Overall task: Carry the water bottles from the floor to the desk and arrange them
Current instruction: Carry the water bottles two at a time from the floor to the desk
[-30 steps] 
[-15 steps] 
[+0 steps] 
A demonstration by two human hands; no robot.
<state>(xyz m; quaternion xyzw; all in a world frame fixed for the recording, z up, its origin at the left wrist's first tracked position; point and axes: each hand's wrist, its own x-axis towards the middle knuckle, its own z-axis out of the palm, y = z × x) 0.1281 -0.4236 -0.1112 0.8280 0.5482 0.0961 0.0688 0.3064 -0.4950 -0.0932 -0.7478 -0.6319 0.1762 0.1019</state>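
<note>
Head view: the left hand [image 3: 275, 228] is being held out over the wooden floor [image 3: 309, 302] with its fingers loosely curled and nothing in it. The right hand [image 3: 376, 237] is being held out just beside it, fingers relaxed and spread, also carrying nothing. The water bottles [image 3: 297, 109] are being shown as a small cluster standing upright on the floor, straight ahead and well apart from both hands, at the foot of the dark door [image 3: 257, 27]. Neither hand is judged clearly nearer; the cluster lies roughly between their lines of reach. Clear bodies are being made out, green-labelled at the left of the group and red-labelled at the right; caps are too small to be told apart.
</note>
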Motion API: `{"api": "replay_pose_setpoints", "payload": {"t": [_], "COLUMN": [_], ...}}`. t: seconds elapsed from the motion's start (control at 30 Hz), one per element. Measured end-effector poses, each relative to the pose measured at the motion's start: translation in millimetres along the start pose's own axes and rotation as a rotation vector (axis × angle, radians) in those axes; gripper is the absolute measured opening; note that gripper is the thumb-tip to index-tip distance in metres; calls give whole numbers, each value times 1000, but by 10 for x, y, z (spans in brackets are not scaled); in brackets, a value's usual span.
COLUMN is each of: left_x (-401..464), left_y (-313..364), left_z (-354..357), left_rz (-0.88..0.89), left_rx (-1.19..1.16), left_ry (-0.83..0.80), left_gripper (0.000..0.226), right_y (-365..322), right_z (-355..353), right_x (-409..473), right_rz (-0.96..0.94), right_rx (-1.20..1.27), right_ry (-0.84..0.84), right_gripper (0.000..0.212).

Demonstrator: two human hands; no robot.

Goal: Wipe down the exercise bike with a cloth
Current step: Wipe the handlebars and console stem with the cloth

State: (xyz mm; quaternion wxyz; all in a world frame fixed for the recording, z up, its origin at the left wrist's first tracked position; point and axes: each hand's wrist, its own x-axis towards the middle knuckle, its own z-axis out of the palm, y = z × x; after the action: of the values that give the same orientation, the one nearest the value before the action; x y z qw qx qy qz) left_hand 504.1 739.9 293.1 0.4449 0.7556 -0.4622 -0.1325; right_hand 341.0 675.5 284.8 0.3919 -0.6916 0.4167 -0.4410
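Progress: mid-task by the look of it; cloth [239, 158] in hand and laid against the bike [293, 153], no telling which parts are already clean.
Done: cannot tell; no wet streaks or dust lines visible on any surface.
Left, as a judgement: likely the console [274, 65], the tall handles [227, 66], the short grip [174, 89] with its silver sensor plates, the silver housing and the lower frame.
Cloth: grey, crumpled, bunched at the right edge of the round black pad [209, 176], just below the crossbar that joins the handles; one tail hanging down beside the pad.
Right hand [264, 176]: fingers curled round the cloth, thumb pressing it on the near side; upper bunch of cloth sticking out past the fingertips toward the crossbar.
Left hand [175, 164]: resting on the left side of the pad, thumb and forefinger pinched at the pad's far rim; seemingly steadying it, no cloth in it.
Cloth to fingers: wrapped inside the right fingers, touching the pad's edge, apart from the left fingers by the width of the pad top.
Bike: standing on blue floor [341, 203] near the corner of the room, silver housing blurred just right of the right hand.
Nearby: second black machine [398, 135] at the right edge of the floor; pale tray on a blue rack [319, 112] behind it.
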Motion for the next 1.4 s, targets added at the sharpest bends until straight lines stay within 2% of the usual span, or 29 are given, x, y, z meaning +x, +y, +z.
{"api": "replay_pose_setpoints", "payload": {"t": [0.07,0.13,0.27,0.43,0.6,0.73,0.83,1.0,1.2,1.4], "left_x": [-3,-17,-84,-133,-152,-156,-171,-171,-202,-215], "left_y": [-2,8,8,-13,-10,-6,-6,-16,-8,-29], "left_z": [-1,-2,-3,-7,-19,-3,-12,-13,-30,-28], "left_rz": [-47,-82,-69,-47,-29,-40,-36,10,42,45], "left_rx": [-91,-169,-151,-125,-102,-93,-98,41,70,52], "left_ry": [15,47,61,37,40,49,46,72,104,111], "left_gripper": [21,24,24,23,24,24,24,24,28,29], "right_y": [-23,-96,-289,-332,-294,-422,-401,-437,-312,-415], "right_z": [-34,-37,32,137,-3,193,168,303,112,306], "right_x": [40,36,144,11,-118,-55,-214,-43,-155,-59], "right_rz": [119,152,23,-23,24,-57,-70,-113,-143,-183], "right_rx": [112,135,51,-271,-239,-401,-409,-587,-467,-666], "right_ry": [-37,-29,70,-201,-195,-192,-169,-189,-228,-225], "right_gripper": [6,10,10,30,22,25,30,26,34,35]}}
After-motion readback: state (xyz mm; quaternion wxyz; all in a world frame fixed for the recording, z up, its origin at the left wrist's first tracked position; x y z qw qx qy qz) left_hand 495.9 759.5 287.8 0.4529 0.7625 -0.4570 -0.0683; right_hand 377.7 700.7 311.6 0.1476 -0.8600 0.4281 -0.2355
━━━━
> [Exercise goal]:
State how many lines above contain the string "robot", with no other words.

> [Solution to this task]:
2